Troubling signs continue to appear on the horizon, however. In addition to the growing housing foreclosure crisis, business activity appears to be slowing as well, according to the Federal Reserve Bank of Dallas’ Texas manufacturing outlook survey.
“Nearly all current production and general business condition indicators fell into negative territory, continuing a slowing trend that began in early spring,” the Fed report for November said. “Most indexes for activity six months from now are positive but lower, suggesting producers expect growth to remain soft. Upward wage and price pressures persist, and producers continue to report more price pressures on raw materials than finished goods.”

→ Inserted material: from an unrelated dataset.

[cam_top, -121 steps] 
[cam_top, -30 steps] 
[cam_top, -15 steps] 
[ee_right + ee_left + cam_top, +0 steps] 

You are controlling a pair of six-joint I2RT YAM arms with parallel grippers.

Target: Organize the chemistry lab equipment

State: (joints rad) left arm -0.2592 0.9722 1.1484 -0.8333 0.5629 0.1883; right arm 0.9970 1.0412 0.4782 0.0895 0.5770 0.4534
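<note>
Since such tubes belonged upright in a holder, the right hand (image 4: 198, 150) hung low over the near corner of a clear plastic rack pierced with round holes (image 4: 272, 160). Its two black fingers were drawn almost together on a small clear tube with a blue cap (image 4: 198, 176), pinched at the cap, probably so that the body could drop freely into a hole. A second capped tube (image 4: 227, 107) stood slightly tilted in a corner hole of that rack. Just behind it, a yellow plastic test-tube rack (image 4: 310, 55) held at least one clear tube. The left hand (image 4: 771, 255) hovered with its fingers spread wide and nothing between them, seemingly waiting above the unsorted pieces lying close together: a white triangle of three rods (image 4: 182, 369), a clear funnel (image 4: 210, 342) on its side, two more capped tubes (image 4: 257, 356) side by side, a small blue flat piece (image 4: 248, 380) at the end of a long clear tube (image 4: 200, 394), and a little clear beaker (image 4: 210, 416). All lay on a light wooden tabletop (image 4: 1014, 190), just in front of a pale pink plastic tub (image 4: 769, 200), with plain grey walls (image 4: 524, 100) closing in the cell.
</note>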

Rating analysts noted the troubling signs, as well, while perceiving no threat to the state’s double-A credit. With no state income tax, Texas is dependent primarily on sales and property taxes, which both show signs of slowing. As property values decline, the tax base follows.
“The housing crisis is affecting the state but not as much as other states,” said Standard & Poor’s analyst Horacio Aldrete. “The concern is that with slowing construction that that may jump to other sectors.”